Slack
What this integration can do
Slack commonly serves as:
A destination for notifications and summaries
A source of conversational or event-driven activity
A place where teams verify the visible result of a Protege
Prerequisites
Access to the Slack workspace you want to connect
Permission to approve the Hookshot connection flow
A clear channel or audience boundary for the workflow
Connect
Open Integrations.
Select Slack.
Complete the connection flow.
Confirm the integration shows as connected.
Trigger Access
Use Trigger Access when Slack should start the Protege.
Examples:
A channel-specific event
A Slack activity pattern your workspace wants to monitor
Tool Access
Use Tool Access when the Protege should do something in Slack.
Examples:
Post a message
Send a summary
Deliver a reminder to a chosen destination
Permissions and scopes
Review the Slack consent screen carefully.
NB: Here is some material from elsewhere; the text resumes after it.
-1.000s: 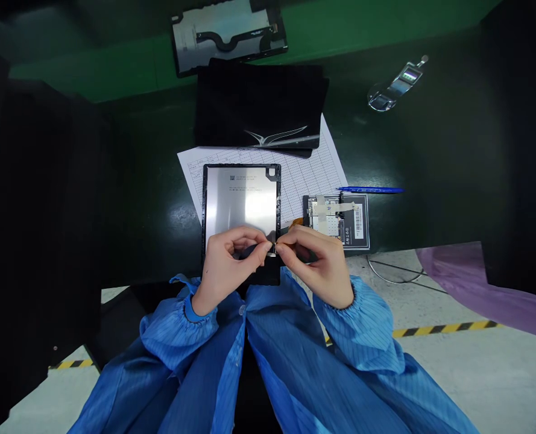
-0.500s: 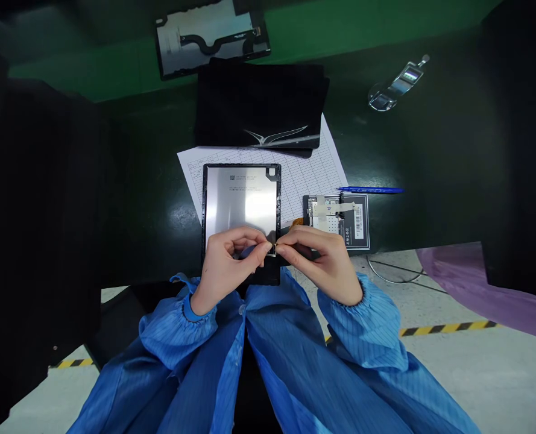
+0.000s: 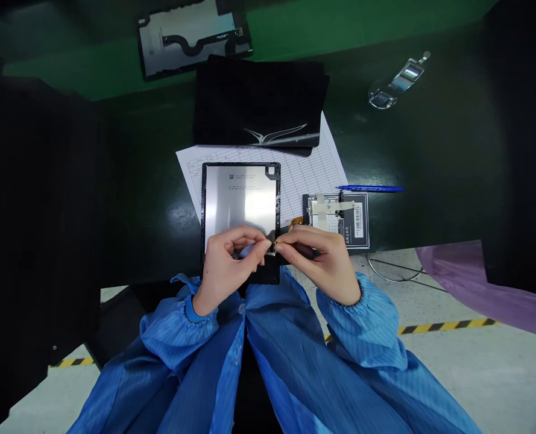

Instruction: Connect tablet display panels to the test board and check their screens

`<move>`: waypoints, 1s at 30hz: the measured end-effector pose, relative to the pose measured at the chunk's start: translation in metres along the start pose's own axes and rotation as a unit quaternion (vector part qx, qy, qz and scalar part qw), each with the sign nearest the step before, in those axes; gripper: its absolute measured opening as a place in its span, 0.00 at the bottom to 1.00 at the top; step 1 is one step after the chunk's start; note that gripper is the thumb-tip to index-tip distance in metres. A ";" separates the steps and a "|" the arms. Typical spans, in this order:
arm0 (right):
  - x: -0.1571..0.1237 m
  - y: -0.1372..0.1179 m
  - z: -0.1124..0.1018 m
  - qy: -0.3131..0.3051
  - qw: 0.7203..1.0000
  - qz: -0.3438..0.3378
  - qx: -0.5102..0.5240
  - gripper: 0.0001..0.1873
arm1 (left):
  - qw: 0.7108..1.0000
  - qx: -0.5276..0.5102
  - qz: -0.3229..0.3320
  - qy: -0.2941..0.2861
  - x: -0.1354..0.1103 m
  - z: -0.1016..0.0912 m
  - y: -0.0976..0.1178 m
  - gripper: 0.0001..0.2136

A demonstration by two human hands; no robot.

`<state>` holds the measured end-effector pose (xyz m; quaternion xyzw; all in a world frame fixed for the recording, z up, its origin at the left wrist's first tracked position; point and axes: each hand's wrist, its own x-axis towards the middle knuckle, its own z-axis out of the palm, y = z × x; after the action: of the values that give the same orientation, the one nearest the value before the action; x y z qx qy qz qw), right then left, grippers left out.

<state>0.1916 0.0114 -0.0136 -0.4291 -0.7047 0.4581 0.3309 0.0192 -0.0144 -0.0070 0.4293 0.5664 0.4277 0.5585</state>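
Note:
A tablet screen assembly, silver back up in a black frame, lies at the bench's near edge. Over its lower right side, my left hand is closed, thumb and forefinger pinching at a tiny part beside the frame. My right hand meets it there with its own thumb and forefinger pinched. What sits between the fingertips is too small to name. Just beyond my right hand is an opened device with a circuit board and a black battery, with tape across it. An orange flex cable shows by my right fingers.
Dark flat panels lie stacked on a printed sheet. A blue pen rests to the right, and a shiny metal-and-clear object farther back. Another screen assembly lies on the green strip.
The screen assembly on the green strip has shifted left. Both my hands stay almost in place, with fingertips still together at the tablet's right edge.

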 end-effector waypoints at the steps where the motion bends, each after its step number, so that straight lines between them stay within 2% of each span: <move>1: 0.000 0.000 0.000 0.000 1.000 0.000 0.003 0.09 | 1.000 -0.004 -0.002 -0.002 0.000 0.000 0.000 0.05; 15: 0.002 0.000 0.002 -0.004 0.999 0.034 0.027 0.08 | 1.000 0.002 -0.003 0.008 0.000 0.003 0.000 0.04; 20: 0.001 0.002 0.004 -0.017 0.999 0.026 0.040 0.10 | 1.000 -0.006 -0.007 0.006 0.000 0.004 -0.001 0.04; 28: 0.000 0.001 0.003 -0.006 0.999 0.022 0.044 0.11 | 1.000 -0.018 -0.012 -0.005 -0.001 0.002 0.001 0.06; 30: 0.000 0.001 0.002 -0.008 0.998 0.021 0.053 0.14 | 1.000 -0.021 -0.010 -0.008 -0.001 0.002 0.002 0.06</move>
<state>0.1900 0.0111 -0.0156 -0.4221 -0.6731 0.5046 0.3380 0.0213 -0.0147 -0.0052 0.4155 0.5570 0.4305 0.5759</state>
In practice, Hookshot needs permission to:
Observe the Slack activity that should start the workflow
Post or update the Slack output your Protege is expected to produce
If you approve too little, the connection may look healthy while the Protege still cannot start or act correctly.
How to verify
Confirm Slack is connected in Integrations
Confirm the intended Slack trigger source is live, if Slack starts the workflow
Confirm Tool Access covers the posting behavior you expect
Confirm Event Feed shows the Slack-related event or downstream activity
Confirm Audit shows the run and outcome
Common mistakes
Connecting the wrong Slack workspace
Posting into the wrong channel boundary
Assuming any Slack connection can post everywhere you care about
Debugging only in Slack instead of checking Event Feed first
Troubleshooting
If Slack should start the Protege but no event appears, review Trigger Access and the selected source.
If the Protege runs but no Slack output appears, review Tool Access and the destination details.
If behavior is noisy, narrow the workflow to one destination or one event path.